The third wave emerged in 2013, marked by significant rises in synthetic opioid-caused deaths, particularly those that involve illegally produced fentanyl. The market for illicit fentanyl is still evolving today, and it is often combined with heroin, fake pills, and cocaine.

The number of drug overdose deaths grew by virtually 30% from 2019 to 2020, a number that is five times what it was in 1999. Nearly 75% of the 91,799 drug overdose deaths in 2020 involved an opioid. Between 2019 and 2020, there were considerable rises in opioid-involved death rates:

Opioid-involved death rates increased by 38%.
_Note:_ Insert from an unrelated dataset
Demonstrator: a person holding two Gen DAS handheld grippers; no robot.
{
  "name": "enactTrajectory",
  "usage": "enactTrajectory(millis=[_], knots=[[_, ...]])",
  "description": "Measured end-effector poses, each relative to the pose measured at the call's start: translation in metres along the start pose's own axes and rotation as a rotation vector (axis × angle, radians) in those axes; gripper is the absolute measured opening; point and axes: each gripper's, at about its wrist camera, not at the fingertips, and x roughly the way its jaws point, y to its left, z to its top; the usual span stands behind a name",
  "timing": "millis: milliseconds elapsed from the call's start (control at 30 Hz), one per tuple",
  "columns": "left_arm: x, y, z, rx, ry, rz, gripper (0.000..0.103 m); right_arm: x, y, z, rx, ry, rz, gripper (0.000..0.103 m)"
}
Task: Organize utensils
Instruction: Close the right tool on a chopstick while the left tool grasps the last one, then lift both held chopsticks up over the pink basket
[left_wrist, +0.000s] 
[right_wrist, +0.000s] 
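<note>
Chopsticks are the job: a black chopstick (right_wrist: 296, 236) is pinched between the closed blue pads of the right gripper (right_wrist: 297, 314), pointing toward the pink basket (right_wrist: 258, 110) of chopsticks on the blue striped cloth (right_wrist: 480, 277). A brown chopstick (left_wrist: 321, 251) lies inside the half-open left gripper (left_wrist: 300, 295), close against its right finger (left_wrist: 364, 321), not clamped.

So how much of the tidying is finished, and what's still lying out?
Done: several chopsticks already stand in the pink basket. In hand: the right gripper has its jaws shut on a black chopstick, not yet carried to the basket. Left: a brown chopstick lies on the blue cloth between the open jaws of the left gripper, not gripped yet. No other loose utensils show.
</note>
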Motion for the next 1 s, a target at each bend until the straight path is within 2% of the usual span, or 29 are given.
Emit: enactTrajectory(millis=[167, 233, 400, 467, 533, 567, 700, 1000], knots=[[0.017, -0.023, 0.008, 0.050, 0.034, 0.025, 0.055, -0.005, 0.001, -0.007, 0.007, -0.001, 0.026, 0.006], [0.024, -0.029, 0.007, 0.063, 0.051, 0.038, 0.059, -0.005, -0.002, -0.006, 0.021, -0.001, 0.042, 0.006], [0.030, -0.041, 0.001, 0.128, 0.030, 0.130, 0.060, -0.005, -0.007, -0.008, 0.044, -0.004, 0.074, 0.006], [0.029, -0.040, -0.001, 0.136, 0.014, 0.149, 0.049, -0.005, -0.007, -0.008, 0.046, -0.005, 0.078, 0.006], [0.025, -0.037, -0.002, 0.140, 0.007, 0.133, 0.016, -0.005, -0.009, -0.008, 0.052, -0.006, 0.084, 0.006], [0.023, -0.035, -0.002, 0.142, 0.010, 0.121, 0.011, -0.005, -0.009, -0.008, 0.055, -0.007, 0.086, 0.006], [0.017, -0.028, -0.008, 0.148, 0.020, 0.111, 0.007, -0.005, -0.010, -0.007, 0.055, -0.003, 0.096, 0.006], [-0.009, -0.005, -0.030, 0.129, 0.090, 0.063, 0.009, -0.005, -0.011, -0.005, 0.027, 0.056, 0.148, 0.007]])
Prescription opioid-involved death rates increased by 17%.

Synthetic opioid-involved death rates (excluding methadone) increased by 56%

Fentanyl is a synthetic opioid. It is 50 times more potent than heroin and 100 times more than morphine. It is a significant factor in both fatal and nonfatal drug overdoses in the United States. 

There are two types of fentanyl: pharmaceutical fentanyl and illegally produced fentanyl. Doctors prescribe pharmaceutical fentanyl to help patients manage severe pain, particularly after invasive surgeries and for advanced-stage cancer.